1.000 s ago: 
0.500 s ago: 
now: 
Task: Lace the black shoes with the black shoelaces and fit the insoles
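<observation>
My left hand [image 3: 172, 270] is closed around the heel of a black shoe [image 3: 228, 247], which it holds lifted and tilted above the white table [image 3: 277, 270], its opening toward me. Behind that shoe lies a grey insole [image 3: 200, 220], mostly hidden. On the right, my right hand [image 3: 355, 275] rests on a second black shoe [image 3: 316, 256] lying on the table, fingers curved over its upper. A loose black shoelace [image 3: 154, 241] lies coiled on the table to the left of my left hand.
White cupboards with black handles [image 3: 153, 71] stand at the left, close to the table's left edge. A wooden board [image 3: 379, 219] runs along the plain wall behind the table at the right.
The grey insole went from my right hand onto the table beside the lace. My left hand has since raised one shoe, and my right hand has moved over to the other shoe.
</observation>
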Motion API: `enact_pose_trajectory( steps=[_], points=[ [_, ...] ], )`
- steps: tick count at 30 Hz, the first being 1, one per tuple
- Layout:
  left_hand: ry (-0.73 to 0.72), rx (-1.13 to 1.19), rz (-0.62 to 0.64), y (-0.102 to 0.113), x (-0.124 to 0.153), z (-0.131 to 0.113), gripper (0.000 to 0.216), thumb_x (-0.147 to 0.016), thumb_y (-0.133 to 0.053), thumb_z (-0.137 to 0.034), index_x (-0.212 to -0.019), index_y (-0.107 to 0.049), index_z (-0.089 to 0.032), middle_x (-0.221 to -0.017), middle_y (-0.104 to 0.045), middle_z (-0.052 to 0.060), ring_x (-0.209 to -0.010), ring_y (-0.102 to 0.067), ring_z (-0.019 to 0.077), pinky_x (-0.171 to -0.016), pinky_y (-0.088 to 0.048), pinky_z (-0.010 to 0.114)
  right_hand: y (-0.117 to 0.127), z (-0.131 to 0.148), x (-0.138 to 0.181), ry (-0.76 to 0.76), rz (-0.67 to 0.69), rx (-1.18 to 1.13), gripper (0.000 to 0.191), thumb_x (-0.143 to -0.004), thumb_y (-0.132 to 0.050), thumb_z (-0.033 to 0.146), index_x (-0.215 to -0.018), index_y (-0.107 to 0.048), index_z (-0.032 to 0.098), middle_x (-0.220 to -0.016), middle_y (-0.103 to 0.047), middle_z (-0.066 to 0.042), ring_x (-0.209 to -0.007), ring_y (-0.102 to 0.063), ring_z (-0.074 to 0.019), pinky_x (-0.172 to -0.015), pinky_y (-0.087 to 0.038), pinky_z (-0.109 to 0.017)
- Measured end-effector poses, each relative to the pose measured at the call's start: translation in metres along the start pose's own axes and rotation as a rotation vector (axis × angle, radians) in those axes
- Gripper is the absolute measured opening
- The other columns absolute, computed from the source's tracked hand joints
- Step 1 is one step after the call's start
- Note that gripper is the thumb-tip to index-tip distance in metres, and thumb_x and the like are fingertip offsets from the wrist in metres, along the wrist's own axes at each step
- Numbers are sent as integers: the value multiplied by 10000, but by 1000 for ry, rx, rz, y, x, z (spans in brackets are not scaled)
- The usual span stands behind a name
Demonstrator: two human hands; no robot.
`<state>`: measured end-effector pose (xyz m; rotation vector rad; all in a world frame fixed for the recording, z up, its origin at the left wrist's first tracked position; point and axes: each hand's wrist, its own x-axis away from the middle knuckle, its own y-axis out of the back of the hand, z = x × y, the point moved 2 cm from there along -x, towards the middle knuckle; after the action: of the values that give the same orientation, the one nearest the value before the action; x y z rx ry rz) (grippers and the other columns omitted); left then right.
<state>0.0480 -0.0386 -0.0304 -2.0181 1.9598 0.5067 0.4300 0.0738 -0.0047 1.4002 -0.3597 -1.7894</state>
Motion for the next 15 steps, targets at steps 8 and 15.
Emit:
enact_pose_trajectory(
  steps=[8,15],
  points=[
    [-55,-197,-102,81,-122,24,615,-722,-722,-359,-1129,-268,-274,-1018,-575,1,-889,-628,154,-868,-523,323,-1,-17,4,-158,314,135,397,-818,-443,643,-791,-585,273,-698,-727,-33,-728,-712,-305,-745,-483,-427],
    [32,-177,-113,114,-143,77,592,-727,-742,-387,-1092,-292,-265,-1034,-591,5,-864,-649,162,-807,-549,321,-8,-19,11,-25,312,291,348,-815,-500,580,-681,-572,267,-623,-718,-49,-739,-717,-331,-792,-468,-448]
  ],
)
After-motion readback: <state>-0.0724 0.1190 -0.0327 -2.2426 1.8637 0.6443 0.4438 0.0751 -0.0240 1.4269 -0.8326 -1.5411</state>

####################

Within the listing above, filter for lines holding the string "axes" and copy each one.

- Measured end-effector poses, each relative to the pose measured at the call's start: translation in metres along the start pose's own axes and rotation as a rotation vector (axis × angle, radians) in those axes
- Note that gripper is the thumb-tip to index-tip distance in metres, and thumb_x and the like are fingertip offsets from the wrist in metres, along the wrist's own axes at each step
`<state>`: measured end-effector pose (xyz m; rotation vector rad; all in a world frame fixed for the recording, z up, its origin at the left wrist's first tracked position; point and axes: each hand's wrist, its own x-axis away from the middle knuckle, its own y-axis out of the back of the hand, z = x × y, the point moved 2 cm from there along -x, towards the middle knuckle; after the action: of the values that give the same orientation, the one nearest the value before the action; x y z rx ry rz) (grippers and the other columns omitted); left then right.

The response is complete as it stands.